Cigarette Cousin made their first footprint on the Skidmore indie rock scene during last semester’s Battle of the Bands, when halfway through their set, frontman Chris Moulty stopped everything to deliver a five-minute rant about the lack of new ideas in Skidmore’s music scene. Wild-eyed, he called out several Skidmore bands by name and announced that Cigarette Cousin was about to blow everybody’s minds with their ambitious new sound. He was promptly cut off by the sound guy announcing that they were out of time.

Following the performance, Cigarette Cousin were met with criticism from much of the Skidmore community. Many found their sound dull and forgettable. And some even pointed out that Moulty’s rant was basically the same tirade that singer Brendan Pickering of Blazed and Confused went on at Beatlemore two years ago…

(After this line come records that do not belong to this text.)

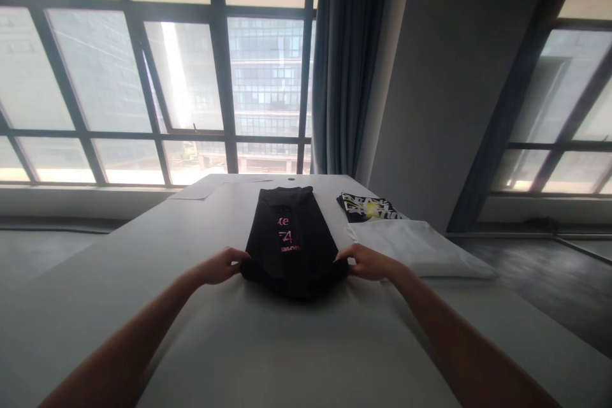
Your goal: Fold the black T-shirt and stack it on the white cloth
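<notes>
- Location: the black garment (310, 274) lies on the white table (287, 357), along its middle, lengthwise toward the far edge.
- Left hand (220, 267): fingers nearly closed, thumb and fingertips pinching the garment's near left corner.
- Right hand (367, 262): likewise nearly closed, pinching the near right corner.
- Handling: the garment should be light and soft, with little stiffness of its own; expect an unsupported span to sag. Breakage is not a concern; creasing probably is.
- Grip points: take hold at the two near corners, one per hand, with even tension across the width. Avoid gripping the pink print (289, 237), which may be less pliable than the fabric.
- Shape: a long folded panel, narrower in view toward the table's far edge, with a bulging, rounded near edge. That edge is in shade; whether it clears the table cannot be told.
- Surfaces: the garment is matt black; the table is smooth and pale.
- Adjacent items: on the table's right side lie a thin, loosely creased white cloth (421, 248) and, farther along, a black cloth with a white-and-yellow pattern (370, 208).
</notes>
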`<state>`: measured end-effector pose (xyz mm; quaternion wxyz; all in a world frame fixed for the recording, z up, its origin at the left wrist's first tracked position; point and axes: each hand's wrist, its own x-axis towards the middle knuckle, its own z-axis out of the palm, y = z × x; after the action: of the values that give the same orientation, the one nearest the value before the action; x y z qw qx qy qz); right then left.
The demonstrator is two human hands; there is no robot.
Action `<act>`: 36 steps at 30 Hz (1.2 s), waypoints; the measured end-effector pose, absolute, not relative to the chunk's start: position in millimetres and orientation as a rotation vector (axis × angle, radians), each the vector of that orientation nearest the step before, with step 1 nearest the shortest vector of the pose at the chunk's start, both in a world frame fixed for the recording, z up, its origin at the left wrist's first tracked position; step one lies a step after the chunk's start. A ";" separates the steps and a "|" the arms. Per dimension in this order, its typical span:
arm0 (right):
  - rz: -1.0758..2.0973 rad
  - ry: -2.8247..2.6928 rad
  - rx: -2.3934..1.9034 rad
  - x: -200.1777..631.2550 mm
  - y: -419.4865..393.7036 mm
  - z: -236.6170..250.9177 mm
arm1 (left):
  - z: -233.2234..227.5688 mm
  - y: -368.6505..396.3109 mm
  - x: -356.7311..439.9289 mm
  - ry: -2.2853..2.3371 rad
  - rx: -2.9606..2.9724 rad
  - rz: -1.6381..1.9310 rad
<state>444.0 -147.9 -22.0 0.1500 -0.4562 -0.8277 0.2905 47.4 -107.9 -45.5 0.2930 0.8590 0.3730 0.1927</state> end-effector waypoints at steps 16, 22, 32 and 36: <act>0.616 -1.693 -1.570 418.4 -90.5 -70.0 | -75.8 -79.3 56.1 1.322 1.579 0.997; 0.546 -1.761 -1.470 427.6 -77.9 -93.7 | -85.1 -74.7 58.6 1.434 1.987 0.929; 0.409 -1.876 -1.585 423.2 -74.0 -93.3 | -89.8 -62.7 70.3 1.581 2.037 0.948; 0.319 -1.862 -1.466 421.7 -76.8 -88.8 | -85.6 -61.0 70.4 1.602 2.046 1.103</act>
<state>421.7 -76.8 -88.8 0.3663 -0.5705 -0.7245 0.1241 70.4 -61.0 -85.6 0.1586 0.7155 0.5604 0.3857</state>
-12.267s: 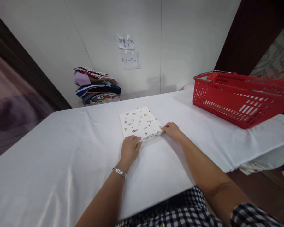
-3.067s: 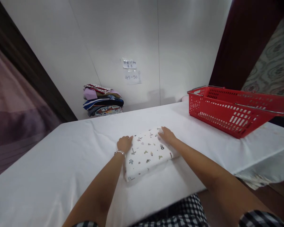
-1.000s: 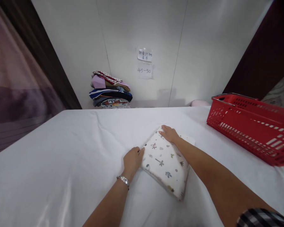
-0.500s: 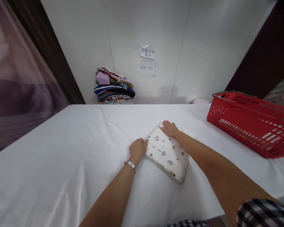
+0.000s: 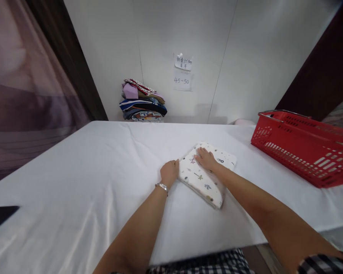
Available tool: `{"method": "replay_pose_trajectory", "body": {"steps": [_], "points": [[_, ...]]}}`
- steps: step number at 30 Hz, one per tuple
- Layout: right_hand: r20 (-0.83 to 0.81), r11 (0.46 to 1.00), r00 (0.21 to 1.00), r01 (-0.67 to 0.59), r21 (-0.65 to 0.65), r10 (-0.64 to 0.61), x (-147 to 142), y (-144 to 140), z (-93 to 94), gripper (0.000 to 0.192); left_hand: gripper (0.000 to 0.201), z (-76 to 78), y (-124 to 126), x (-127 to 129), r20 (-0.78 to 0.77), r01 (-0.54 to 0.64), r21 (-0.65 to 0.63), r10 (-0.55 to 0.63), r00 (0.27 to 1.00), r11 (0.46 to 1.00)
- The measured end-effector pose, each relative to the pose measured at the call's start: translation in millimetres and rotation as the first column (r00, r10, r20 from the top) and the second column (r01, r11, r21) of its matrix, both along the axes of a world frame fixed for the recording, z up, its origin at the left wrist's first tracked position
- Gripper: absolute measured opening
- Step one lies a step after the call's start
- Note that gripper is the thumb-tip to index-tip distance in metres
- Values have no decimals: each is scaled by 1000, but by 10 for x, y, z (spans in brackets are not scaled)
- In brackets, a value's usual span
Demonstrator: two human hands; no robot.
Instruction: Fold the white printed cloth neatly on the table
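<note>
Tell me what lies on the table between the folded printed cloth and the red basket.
Only bare white tablecloth separates the folded printed cloth from the red basket, per the head view.

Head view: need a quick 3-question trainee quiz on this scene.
1. True or false: the right hand lies flat on top of the folded cloth.
2. Where is the left hand? A) in the red basket B) against the cloth's left edge C) on the clothes pile
3. Fill in: the dark flat thing lies at the table's ____ edge.

Key: 1 true; 2 B; 3 left.
</note>
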State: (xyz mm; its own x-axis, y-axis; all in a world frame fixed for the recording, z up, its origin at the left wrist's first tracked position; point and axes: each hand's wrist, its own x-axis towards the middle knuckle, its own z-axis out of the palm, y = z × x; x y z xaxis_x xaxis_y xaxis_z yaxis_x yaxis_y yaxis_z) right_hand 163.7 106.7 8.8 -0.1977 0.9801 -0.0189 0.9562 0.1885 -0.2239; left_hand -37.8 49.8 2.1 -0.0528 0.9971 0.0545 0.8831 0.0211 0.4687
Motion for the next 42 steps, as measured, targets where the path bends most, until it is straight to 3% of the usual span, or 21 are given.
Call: {"method": "replay_pose_trajectory", "body": {"steps": [9, 15, 19, 23, 26, 29, 33, 36, 42], "points": [[71, 999, 997, -19, 27, 17, -160, 220, -110, 57, 45, -39, -20, 22, -40, 7, 41, -5, 999, 999], [38, 998, 999, -5, -59, 8, -136, 141, 8, 58, 41, -43, 18, -6, 70, 12, 30, -14, 997, 999], [11, 991, 996, -84, -100, 85, -93, -228, 37, 58, 42, -75, 59, -71, 167, 21, 14, -23, 986, 1000], [-71, 969, 975, -218, -112, 211, -12, -896, 38, 60, 40, -103, 122, -181, 366, 45, -9, -39, 930, 999], [-73, 956, 956, -289, -53, 284, 74, -1370, 15, 59, 34, -110, 146, -285, 512, 67, -19, -48, 857, 998], [-9, 942, 945, -325, 87, 327, 161, -1663, -73, 55, 27, -105, 115, -378, 614, 96, -31, -57, 788, 995], [71, 903, 949, -315, 292, 308, 219, -1789, -250, 50, 20, -68, -1, -467, 661, 173, -49, -98, 744, 984], [93, 875, 953, -303, 379, 290, 219, -1787, -343, 47, 31, -5, -100, -496, 654, 285, -39, -191, 732, 958], [92, 848, 954, -297, 438, 287, 187, -1763, -399, 45, 49, 18, -187, -383, 447, 420, 58, -400, 800, 906]]}}
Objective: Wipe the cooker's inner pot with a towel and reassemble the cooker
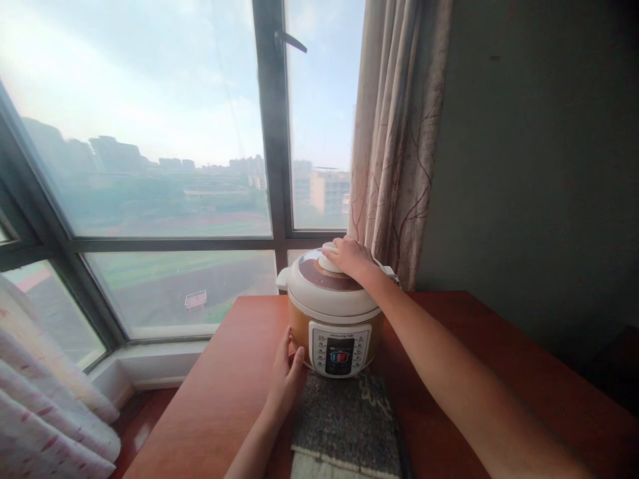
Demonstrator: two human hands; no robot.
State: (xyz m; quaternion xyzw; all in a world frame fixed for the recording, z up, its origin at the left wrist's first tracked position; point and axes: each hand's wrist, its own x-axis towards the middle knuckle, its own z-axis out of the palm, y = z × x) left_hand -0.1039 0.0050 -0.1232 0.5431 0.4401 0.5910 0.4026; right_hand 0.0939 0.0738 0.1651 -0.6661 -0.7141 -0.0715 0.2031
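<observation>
An electric pressure cooker point(299, 326) with a gold body and a white lid point(309, 293) stands upright on a wooden table. My right hand point(349, 256) is wrapped over the white knob point(329, 263) on top of the lid. Against the lower left side of the body rests my left hand point(287, 372), its fingers stretched and thumb apart. The front control panel point(340, 349) has a dark display with a coloured pot picture. A grey folded cloth point(344, 419) lies on the table at the cooker's front. The lid sits on the body.
The reddish-brown table point(200, 406) reaches toward a large window point(174, 199) with a dark frame. A patterned curtain point(394, 133) hangs behind the cooker at the right, and a pale curtain point(44, 392) at the lower left. A dark wall point(529, 166) fills the right side.
</observation>
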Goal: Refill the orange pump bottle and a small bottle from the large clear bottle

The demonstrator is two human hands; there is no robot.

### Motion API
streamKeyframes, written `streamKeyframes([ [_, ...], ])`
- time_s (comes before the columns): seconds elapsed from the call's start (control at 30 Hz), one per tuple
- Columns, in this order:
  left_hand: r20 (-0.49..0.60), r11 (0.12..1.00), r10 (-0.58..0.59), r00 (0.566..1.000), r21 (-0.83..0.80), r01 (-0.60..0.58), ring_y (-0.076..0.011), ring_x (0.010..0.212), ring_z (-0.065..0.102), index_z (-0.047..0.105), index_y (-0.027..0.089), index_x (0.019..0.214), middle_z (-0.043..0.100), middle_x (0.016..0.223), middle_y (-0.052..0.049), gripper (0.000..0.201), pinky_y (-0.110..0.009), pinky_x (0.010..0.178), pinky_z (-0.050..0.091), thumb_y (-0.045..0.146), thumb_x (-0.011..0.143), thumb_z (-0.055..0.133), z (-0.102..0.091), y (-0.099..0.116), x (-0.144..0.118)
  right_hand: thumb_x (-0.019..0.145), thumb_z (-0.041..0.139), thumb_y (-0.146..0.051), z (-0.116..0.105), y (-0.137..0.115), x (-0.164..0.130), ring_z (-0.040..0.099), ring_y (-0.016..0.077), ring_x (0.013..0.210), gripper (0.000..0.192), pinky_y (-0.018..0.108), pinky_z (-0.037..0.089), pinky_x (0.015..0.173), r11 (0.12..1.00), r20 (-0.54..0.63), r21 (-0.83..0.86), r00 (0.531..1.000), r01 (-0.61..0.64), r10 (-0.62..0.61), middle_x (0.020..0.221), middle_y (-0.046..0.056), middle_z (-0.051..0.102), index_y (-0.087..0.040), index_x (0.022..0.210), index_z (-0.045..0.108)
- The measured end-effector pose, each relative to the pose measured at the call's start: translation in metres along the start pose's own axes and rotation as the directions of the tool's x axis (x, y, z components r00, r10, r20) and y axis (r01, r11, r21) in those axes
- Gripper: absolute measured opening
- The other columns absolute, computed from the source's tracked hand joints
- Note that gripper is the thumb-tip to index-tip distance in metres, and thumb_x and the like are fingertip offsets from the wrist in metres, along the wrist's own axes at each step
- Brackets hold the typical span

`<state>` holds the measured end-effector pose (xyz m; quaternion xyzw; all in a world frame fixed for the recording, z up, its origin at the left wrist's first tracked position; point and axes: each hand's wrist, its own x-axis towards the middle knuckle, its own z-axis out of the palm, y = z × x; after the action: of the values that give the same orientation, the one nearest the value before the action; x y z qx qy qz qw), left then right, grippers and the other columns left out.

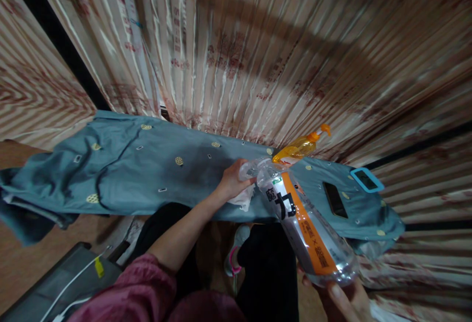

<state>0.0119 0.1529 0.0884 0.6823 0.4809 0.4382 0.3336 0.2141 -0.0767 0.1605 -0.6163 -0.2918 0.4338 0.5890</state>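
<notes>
A large clear plastic bottle (308,223) with an orange and silver label slants across the front, its neck towards the upper left. Its base rests in my right hand (342,297), whose fingers and thumb are closed around the bottom end. At the neck end, my left hand (234,182) is closed on a small clear plastic piece (249,168) that meets the bottle's mouth; its exact kind is unclear. Below those fingers is a crumpled white tissue-like thing (244,198). Behind the neck stands a yellow pump bottle (295,150) with an orange pump head.
A blue-green patterned cloth (121,164) covers the long narrow table. On its right lie a dark phone (335,199) and a blue-framed digital device (367,180). Pleated curtains (239,42) hang close behind. A grey case (62,282) with white cables is at lower left.
</notes>
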Motion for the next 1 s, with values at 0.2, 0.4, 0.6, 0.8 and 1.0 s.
streamKeyframes([
  [0.2, -0.004, 1.0, 0.011, 1.0, -0.011, -0.011, -0.0229, 0.098, 0.067, 0.058, 0.02, 0.108, 0.069, 0.107, -0.004, 0.041, -0.034, 0.088, 0.051, 0.031, 0.072, 0.075, 0.0, -0.001, 0.0, 0.064, 0.084, -0.047, -0.003, 0.003, 0.003, 0.071, 0.0274, 0.074, 0.07, 0.036, 0.053, 0.06, 1.0, -0.009, -0.002, 1.0, 0.005, -0.005, 0.093, 0.008, 0.077, -0.026, 0.126, 0.058],
  [0.4, -0.009, 1.0, 0.007, 1.0, -0.009, -0.007, -0.023, 0.096, 0.067, 0.059, 0.02, 0.109, 0.07, 0.105, -0.004, 0.044, -0.034, 0.086, 0.052, 0.033, 0.071, 0.076, 0.001, -0.002, 0.0, 0.065, 0.085, -0.043, -0.005, 0.004, 0.001, 0.073, 0.0263, 0.075, 0.065, 0.034, 0.055, 0.061, 1.0, -0.025, 0.022, 1.0, -0.006, 0.006, 0.09, 0.006, 0.078, -0.026, 0.121, 0.059],
  [0.6, -0.007, 1.0, -0.01, 1.0, -0.012, 0.01, -0.0233, 0.097, 0.067, 0.059, 0.019, 0.108, 0.07, 0.105, -0.004, 0.043, -0.034, 0.087, 0.052, 0.031, 0.071, 0.077, -0.001, 0.001, 0.0, 0.065, 0.084, -0.044, -0.007, 0.005, 0.002, 0.073, 0.0254, 0.076, 0.067, 0.032, 0.055, 0.063, 1.0, -0.01, 0.005, 1.0, -0.009, 0.009, 0.093, 0.006, 0.078, -0.027, 0.125, 0.058],
  [0.8, -0.009, 1.0, -0.004, 1.0, -0.015, 0.004, -0.0228, 0.097, 0.067, 0.06, 0.019, 0.109, 0.07, 0.105, -0.004, 0.043, -0.034, 0.088, 0.052, 0.029, 0.07, 0.078, -0.001, 0.002, 0.0, 0.064, 0.085, -0.046, -0.003, 0.0, 0.0, 0.074, 0.0251, 0.076, 0.057, 0.031, 0.055, 0.063, 1.0, -0.023, -0.012, 0.999, -0.023, 0.023, 0.089, 0.006, 0.079, -0.025, 0.112, 0.061],
  [1.0, -0.009, 1.0, -0.016, 1.0, -0.02, 0.016, -0.023, 0.097, 0.067, 0.059, 0.019, 0.108, 0.07, 0.105, -0.004, 0.043, -0.034, 0.088, 0.052, 0.03, 0.071, 0.077, -0.001, 0.002, 0.0, 0.065, 0.085, -0.045, 0.003, -0.003, -0.003, 0.073, 0.02, 0.073, 0.068, 0.027, 0.055, 0.063, 0.999, -0.017, 0.037, 1.0, -0.01, 0.011, 0.093, 0.002, 0.079, -0.028, 0.125, 0.056],
])
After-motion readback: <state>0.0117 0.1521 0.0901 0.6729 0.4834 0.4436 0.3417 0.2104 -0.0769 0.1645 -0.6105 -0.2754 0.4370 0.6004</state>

Six months later, Cigarette Cousin returns with their debut EP, Tide Pod Heart, and it’s obvious that redemption is on their minds. On “No One But Me,” Moulty breaks into a ferocious growl, as he sneers about a lover who fails to connect with him, all while drawing several not-subtle parallels to the listeners who don’t understand his music. On the opening track, “Walking Cliché,” the band transcribes Moulty’s battle of the bands rant into a fuzzy alt-blues number decrying the dying campus music scene. It’s worth noting that Cigarette Cousin isn’t afraid to incorporate humor into their music, or at least to try to, as the title song includes a series of moderately funny, stream-of-consciousness anecdotes about doing laundry. These, of course, are clearly meant to be read as a paradigm for how Moulty is still growing up and trying to understand his life’s purpose.

Not clear, however, is what Moulty believes distinguishes Cigarette Cousin from the rest of the Skidmore’s bands. For all of his rants about the lack of originality amongst other indie rock bands, Tide Pod Heart sounds strikingly similar to the other jaded, loud but-not-too-energetic feel of other groups in the genre. The biggest factor differentiating Cigarette Cousin is trumpet player Miles Marcucci, who was added to the group after their Battle of the Bands mishap. Several songs on Tide Pod Heart feature prominent trumpet licks, particularly album closer, “Horns in my Head,” a slow, grungy crooner praising horn sections as the future of indie rock. “You’re not like the rest of ’em,” sings Moulty. “You’ve got horns in your head.”

Following the release of Tide Pod Heart, Marcucci announced that he was quitting the band to focus on some solo projects. Probably not coincidentally, Cigarette Cousin also announced that they would be on a temporary hiatus, until they can find a new niche sound to capitalize on.